= WORK REQUEST =
From the line that contains "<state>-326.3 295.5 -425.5" through the line that contains "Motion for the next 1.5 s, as", output every line of the listing below exactly and leave out all the rest.

= SUPPLIED INFORMATION =
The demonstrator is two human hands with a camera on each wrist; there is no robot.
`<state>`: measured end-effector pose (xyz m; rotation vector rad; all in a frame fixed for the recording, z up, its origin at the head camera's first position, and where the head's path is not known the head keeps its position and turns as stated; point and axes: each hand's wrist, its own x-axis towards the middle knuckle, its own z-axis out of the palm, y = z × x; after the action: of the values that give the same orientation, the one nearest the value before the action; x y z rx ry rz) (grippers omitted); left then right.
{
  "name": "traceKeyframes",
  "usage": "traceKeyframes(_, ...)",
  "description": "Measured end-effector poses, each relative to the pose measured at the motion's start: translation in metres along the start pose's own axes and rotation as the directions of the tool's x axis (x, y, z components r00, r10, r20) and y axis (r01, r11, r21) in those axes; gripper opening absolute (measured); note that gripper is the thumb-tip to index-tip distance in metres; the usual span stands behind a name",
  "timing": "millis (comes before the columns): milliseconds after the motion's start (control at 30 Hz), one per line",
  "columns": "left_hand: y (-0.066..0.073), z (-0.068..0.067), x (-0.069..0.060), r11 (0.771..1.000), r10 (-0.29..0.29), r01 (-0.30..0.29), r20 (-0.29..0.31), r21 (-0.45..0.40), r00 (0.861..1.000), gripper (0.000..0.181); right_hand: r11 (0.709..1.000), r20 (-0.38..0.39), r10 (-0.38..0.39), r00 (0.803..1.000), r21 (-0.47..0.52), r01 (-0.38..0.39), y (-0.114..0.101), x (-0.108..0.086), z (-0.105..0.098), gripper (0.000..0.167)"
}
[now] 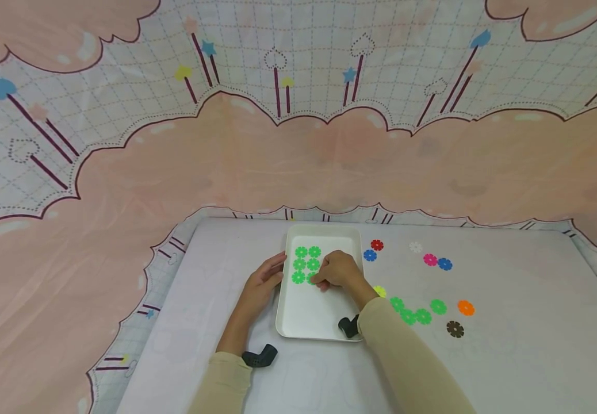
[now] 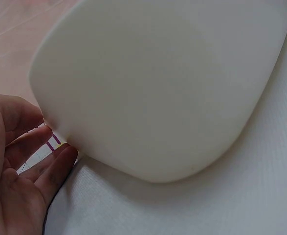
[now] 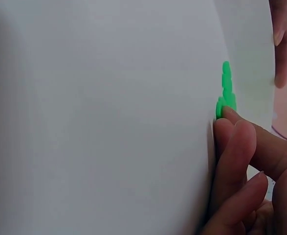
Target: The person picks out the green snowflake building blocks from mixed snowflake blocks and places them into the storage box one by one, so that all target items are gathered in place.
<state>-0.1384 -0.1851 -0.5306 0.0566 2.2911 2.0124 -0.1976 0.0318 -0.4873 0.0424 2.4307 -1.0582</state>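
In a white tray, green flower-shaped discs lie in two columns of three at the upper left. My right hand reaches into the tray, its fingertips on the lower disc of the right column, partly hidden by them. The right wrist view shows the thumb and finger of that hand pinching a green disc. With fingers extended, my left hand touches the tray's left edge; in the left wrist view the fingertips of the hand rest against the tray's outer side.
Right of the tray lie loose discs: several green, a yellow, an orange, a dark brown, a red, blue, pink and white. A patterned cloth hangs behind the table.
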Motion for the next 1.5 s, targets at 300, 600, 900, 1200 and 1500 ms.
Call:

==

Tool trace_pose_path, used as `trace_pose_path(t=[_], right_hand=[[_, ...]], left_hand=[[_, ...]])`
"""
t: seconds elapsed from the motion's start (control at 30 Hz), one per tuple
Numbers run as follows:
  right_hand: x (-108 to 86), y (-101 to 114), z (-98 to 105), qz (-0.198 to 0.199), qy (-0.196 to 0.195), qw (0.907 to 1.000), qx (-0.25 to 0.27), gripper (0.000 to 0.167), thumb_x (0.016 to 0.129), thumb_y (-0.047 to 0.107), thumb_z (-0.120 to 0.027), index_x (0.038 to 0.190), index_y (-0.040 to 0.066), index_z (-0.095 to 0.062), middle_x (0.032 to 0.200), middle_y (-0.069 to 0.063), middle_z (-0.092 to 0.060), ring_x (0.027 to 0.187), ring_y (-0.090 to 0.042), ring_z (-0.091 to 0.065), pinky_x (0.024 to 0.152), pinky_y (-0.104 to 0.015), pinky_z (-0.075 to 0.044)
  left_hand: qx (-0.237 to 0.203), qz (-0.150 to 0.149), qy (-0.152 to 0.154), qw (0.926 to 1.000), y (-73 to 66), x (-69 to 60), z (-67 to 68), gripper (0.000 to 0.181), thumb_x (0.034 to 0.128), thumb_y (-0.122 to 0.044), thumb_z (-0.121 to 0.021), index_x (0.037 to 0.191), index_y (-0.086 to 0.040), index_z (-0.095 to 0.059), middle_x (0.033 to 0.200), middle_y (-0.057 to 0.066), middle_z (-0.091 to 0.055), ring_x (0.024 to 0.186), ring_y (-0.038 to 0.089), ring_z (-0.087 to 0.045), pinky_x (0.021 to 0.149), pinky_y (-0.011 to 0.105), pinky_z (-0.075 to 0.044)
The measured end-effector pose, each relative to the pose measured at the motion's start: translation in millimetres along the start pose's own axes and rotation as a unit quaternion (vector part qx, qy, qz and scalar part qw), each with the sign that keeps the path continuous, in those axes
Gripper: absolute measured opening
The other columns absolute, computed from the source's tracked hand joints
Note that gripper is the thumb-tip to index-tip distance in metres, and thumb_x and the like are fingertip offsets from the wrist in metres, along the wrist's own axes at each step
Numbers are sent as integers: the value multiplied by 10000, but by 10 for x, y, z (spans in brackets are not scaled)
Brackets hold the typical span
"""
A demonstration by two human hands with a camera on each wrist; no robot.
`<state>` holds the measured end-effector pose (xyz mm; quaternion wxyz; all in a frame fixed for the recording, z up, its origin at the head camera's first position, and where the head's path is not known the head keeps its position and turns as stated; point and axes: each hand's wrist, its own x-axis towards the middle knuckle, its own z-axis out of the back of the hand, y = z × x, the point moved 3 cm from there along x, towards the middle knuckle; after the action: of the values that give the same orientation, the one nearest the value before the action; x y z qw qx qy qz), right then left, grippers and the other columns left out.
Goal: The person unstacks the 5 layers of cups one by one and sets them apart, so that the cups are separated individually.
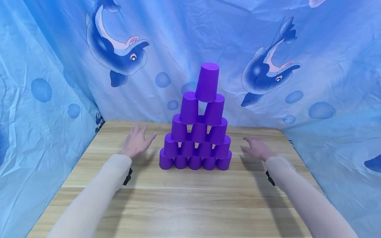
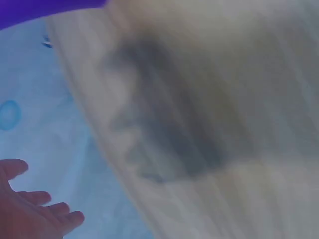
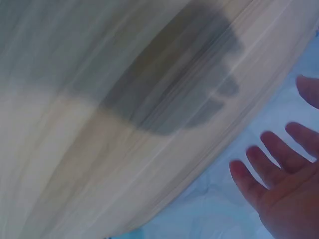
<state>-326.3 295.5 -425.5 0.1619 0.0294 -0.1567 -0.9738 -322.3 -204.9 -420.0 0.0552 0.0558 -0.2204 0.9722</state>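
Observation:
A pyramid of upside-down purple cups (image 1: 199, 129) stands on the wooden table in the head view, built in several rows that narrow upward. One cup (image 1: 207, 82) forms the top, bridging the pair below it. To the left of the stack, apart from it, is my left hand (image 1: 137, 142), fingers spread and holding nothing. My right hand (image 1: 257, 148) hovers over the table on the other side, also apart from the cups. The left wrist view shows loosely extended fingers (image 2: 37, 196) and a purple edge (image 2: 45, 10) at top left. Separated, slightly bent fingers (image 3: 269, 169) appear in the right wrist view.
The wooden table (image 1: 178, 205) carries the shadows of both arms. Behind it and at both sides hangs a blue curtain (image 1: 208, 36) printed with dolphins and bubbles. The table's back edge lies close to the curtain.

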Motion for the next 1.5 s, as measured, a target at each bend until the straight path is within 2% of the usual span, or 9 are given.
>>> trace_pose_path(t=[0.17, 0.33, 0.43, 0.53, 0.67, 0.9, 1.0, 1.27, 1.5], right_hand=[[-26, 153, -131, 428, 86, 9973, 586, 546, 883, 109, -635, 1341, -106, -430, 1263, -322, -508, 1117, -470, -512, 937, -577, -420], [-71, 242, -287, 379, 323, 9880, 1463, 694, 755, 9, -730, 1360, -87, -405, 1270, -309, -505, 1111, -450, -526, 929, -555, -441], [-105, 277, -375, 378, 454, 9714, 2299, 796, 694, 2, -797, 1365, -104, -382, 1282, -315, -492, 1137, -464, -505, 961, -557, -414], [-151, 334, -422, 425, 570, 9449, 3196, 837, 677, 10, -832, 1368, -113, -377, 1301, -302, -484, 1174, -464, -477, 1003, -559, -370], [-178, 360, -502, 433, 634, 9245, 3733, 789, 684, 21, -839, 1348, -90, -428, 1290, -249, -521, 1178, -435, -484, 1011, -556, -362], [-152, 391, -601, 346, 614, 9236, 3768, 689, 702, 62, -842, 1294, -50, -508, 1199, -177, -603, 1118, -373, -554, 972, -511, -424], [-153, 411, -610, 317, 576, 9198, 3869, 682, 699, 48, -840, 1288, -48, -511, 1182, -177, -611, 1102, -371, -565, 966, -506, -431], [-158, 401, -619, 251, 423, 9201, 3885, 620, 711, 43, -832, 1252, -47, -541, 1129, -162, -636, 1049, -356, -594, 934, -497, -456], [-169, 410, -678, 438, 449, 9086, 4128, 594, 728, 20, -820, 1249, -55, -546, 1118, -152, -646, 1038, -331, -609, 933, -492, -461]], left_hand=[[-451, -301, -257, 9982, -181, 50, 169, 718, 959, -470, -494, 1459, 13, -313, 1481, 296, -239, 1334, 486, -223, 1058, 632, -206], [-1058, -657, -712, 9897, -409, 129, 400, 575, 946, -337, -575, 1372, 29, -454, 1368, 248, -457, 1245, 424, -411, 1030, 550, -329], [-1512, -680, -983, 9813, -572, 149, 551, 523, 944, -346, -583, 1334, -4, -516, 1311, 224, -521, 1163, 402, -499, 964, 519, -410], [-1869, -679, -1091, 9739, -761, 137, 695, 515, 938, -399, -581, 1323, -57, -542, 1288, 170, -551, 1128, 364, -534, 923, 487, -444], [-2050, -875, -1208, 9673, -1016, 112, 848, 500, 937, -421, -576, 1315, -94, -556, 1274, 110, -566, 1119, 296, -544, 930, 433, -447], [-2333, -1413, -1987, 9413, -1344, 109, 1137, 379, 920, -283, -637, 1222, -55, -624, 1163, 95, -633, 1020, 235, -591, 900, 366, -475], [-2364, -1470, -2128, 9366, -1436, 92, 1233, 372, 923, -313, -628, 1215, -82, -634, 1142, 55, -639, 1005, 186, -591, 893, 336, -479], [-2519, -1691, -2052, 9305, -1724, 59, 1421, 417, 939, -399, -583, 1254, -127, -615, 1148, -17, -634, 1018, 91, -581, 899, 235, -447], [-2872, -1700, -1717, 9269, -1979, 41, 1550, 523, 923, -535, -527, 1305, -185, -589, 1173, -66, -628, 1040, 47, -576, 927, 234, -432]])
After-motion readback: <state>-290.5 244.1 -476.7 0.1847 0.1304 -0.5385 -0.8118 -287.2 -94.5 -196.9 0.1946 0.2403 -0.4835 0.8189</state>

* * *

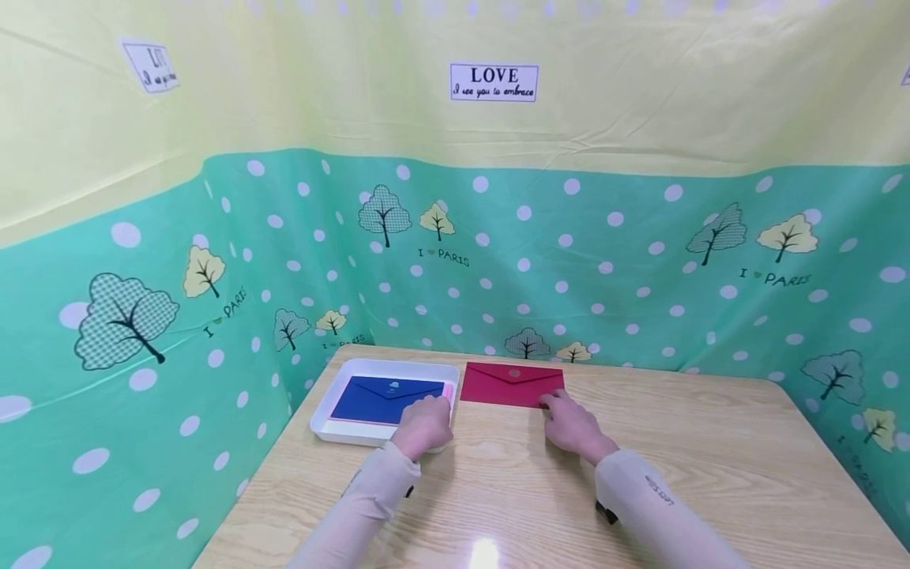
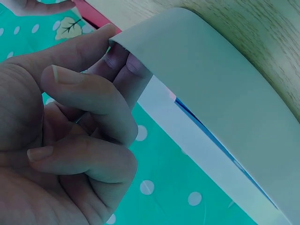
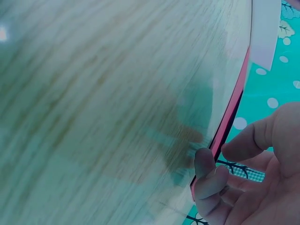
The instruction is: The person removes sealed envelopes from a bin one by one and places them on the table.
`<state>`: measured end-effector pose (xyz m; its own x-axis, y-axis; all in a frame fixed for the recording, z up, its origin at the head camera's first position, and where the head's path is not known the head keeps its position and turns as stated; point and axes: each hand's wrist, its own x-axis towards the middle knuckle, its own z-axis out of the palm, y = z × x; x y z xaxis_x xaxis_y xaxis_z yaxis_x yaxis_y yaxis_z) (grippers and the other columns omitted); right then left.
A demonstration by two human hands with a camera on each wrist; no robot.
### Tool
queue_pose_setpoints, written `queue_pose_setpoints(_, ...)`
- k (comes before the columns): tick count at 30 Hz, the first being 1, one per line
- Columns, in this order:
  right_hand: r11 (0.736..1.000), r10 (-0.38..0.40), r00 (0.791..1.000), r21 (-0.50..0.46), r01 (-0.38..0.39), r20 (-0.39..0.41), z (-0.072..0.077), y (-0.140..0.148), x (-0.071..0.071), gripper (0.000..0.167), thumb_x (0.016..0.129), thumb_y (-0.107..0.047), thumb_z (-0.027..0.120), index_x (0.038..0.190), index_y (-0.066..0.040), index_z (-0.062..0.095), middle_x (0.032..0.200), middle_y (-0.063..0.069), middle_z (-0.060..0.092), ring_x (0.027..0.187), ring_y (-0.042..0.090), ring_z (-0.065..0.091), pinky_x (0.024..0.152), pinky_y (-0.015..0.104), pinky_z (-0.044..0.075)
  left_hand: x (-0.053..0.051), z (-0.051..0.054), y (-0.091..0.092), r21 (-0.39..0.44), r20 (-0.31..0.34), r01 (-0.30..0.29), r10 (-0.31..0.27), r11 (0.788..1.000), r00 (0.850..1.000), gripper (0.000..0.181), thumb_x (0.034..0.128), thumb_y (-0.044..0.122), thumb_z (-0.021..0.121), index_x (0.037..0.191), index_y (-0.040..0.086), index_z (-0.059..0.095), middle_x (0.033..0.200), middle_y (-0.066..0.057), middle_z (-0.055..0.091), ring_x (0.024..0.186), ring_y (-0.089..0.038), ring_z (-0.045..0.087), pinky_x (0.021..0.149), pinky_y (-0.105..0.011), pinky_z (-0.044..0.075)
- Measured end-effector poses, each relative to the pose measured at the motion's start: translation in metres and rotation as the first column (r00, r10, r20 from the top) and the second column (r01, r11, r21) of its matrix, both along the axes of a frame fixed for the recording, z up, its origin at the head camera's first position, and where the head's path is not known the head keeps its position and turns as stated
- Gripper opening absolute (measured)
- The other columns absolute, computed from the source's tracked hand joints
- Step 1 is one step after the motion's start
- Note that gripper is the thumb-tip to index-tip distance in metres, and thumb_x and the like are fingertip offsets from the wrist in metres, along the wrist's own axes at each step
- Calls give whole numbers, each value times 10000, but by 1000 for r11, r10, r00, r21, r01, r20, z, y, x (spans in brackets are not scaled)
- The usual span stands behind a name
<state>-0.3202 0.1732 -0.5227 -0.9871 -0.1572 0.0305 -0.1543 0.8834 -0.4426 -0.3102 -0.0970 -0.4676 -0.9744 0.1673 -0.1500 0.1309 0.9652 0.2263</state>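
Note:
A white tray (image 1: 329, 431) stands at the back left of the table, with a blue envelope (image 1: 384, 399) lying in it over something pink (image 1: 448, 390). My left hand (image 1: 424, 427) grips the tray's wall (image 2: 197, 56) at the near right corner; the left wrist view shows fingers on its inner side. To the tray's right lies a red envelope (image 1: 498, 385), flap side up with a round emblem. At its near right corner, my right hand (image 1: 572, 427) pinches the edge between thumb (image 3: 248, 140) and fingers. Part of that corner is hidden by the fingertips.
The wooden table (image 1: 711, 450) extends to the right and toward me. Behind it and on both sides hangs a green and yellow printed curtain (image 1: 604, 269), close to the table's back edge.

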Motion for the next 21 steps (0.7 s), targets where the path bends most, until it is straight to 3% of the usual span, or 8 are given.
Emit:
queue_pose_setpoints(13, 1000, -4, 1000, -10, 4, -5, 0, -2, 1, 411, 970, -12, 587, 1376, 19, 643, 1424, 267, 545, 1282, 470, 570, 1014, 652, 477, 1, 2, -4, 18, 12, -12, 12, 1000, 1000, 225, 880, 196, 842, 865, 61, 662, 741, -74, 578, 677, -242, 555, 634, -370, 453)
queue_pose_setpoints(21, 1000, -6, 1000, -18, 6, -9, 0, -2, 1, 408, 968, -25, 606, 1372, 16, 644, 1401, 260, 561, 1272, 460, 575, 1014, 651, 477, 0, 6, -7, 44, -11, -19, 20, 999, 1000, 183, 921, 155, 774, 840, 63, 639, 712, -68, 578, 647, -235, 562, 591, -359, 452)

= WRITTEN REPLY =
<state>-326.3 295.5 -425.5 0.1619 0.0294 -0.1567 -0.9738 -322.3 -204.9 -420.0 0.0552 0.0558 -0.2204 0.9722</state>
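Observation:
A pyramid of upside-down purple cups (image 1: 199, 129) stands on the wooden table in the head view, built in several rows that narrow upward. One cup (image 1: 207, 82) forms the top, bridging the pair below it. To the left of the stack, apart from it, is my left hand (image 1: 137, 142), fingers spread and holding nothing. My right hand (image 1: 257, 148) hovers over the table on the other side, also apart from the cups. The left wrist view shows loosely extended fingers (image 2: 37, 196) and a purple edge (image 2: 45, 10) at top left. Separated, slightly bent fingers (image 3: 269, 169) appear in the right wrist view.
The wooden table (image 1: 178, 205) carries the shadows of both arms. Behind it and at both sides hangs a blue curtain (image 1: 208, 36) printed with dolphins and bubbles. The table's back edge lies close to the curtain.
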
Motion for the next 1.5 s, as measured, a target at each bend until the straight path is within 2% of the usual span, or 9 are given.

Nothing else is needed to finish the exercise.